### Required work
Set out exactly, and with nothing added, the line containing "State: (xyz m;" and every line after it through the final line of the data.

### Given data
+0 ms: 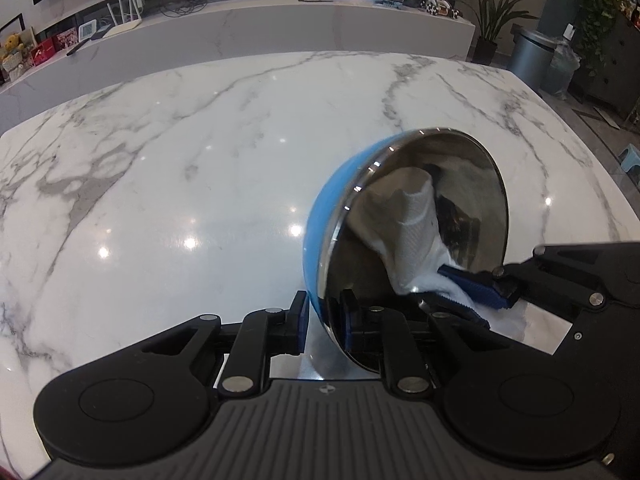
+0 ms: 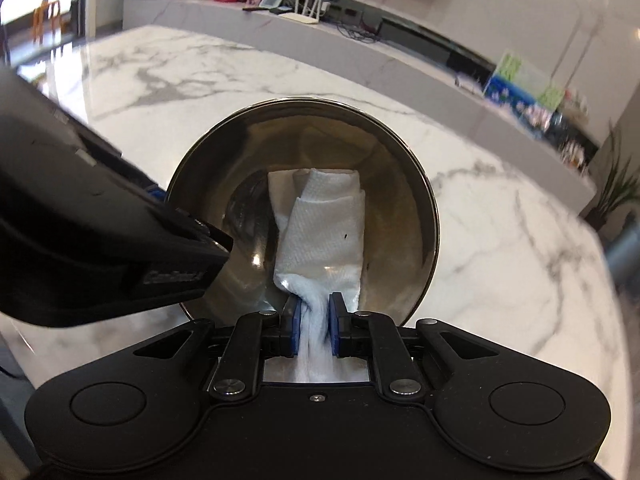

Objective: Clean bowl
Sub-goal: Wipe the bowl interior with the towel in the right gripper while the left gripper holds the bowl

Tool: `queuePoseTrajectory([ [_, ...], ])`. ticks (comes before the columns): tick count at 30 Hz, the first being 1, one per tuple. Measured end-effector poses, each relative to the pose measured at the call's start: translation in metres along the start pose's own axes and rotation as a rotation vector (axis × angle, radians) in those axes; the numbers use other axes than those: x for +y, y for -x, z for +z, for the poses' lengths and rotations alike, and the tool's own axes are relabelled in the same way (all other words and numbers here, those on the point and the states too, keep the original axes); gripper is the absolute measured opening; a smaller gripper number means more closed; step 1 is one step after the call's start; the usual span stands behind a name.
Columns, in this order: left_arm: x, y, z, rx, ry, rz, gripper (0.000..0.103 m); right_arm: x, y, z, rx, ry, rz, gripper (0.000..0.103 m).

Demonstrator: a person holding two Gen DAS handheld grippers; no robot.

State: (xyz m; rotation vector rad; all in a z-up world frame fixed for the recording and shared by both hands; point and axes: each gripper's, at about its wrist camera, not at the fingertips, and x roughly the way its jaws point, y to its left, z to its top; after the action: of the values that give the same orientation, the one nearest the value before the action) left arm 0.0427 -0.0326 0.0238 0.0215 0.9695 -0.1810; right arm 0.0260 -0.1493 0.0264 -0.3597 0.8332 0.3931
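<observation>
A white marble desk [image 1: 200, 168] with grey veins fills most of both views, with a long pale ledge [image 1: 280, 12] behind it carrying boxes, a white router and pictures, and potted plants [image 1: 492, 12] beside a grey bin [image 1: 528, 52] off to one side. Over the desk the bowl [image 1: 320, 216], blue outside and shiny steel inside, is tipped up on edge so its opening faces sideways. The left gripper [image 1: 325, 322] has its fingers clamped on the bowl's rim at the lower edge, one blue pad on the outer wall and the other inside. The right gripper [image 2: 314, 330] points into the opening, and its fingers are pinched together on a bunched end of a white paper towel [image 2: 320, 224]. The rest of the towel lies folded and pressed against the steel inner wall, reaching from near the rim toward the middle of the bowl. In the right wrist view the black body of the left gripper crosses the left side, meeting the bowl at its rim
</observation>
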Motion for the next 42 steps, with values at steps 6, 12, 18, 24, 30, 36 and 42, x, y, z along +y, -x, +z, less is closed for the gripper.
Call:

### Answer section
State: (xyz m; rotation vector rad; all in a z-up world frame fixed for the recording and shared by both hands; point and axes: each gripper's, at about its wrist camera, not at the fingertips, and x roughly the way its jaws point, y to its left, z to its top; after the action: of the values that give the same orientation, the one nearest the value before the action) left arm 0.0427 -0.0326 0.0238 0.0215 0.9695 -0.1810; right arm 0.0260 -0.1493 0.0264 -0.3597 0.8332 0.3931
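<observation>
A white marble desk [image 1: 200, 168] with grey veins fills most of both views, with a long pale ledge [image 1: 280, 12] behind it carrying boxes, a white router and pictures, and potted plants [image 1: 492, 12] beside a grey bin [image 1: 528, 52] off to one side. Over the desk the bowl [image 1: 320, 216], blue outside and shiny steel inside, is tipped up on edge so its opening faces sideways. The left gripper [image 1: 325, 322] has its fingers clamped on the bowl's rim at the lower edge, one blue pad on the outer wall and the other inside. The right gripper [image 2: 314, 330] points into the opening, and its fingers are pinched together on a bunched end of a white paper towel [image 2: 320, 224]. The rest of the towel lies folded and pressed against the steel inner wall, reaching from near the rim toward the middle of the bowl. In the right wrist view the black body of the left gripper crosses the left side, meeting the bowl at its rim
</observation>
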Motion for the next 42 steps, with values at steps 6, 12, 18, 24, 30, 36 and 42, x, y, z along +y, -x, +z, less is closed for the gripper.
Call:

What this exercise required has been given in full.